(DATASET CONTENT Opens)
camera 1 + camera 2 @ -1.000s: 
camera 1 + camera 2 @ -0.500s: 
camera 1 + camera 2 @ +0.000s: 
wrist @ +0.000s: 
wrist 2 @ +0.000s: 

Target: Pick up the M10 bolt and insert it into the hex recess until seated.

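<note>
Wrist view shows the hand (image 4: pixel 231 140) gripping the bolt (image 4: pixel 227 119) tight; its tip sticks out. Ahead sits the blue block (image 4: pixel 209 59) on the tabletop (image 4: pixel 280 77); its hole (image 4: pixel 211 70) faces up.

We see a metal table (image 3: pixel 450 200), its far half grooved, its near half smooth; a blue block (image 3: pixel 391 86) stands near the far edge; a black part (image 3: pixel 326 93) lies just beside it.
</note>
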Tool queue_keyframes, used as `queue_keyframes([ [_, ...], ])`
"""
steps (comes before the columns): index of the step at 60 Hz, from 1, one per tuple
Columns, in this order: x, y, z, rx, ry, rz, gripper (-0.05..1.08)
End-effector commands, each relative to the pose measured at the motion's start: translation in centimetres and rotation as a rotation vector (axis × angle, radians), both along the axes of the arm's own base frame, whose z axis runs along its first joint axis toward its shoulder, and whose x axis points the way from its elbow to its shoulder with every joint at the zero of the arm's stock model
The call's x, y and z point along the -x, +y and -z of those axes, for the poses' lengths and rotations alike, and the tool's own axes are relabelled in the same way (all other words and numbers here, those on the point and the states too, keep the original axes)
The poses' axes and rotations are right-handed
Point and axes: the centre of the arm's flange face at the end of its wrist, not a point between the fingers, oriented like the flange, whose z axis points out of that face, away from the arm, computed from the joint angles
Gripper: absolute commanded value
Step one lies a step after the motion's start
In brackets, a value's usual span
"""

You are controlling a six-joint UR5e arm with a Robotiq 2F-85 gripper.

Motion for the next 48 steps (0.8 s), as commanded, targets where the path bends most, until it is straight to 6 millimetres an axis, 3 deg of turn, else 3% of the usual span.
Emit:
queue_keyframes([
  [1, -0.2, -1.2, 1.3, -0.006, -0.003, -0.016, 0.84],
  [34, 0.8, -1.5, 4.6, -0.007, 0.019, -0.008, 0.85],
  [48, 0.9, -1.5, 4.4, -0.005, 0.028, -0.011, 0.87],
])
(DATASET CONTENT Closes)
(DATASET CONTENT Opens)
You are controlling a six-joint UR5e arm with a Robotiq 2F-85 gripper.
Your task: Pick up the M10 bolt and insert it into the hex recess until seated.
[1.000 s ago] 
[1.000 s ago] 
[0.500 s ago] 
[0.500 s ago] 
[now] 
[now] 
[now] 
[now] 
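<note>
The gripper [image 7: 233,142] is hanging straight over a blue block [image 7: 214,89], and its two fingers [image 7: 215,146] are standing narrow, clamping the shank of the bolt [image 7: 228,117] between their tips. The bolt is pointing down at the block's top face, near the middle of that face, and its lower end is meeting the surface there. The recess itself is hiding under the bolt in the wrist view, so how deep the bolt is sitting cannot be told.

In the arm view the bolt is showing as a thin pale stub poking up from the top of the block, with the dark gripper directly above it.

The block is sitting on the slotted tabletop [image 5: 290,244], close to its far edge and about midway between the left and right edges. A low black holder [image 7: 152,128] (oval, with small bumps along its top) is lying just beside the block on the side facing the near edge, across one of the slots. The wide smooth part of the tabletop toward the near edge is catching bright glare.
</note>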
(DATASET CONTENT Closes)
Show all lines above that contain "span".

In brackets, a value's usual span
Motion for the next 48 steps (0.8 s), as commanded, targets where the path bends most, until it is straight to 6 millimetres an axis, 3 deg of turn, else 3% of the usual span.

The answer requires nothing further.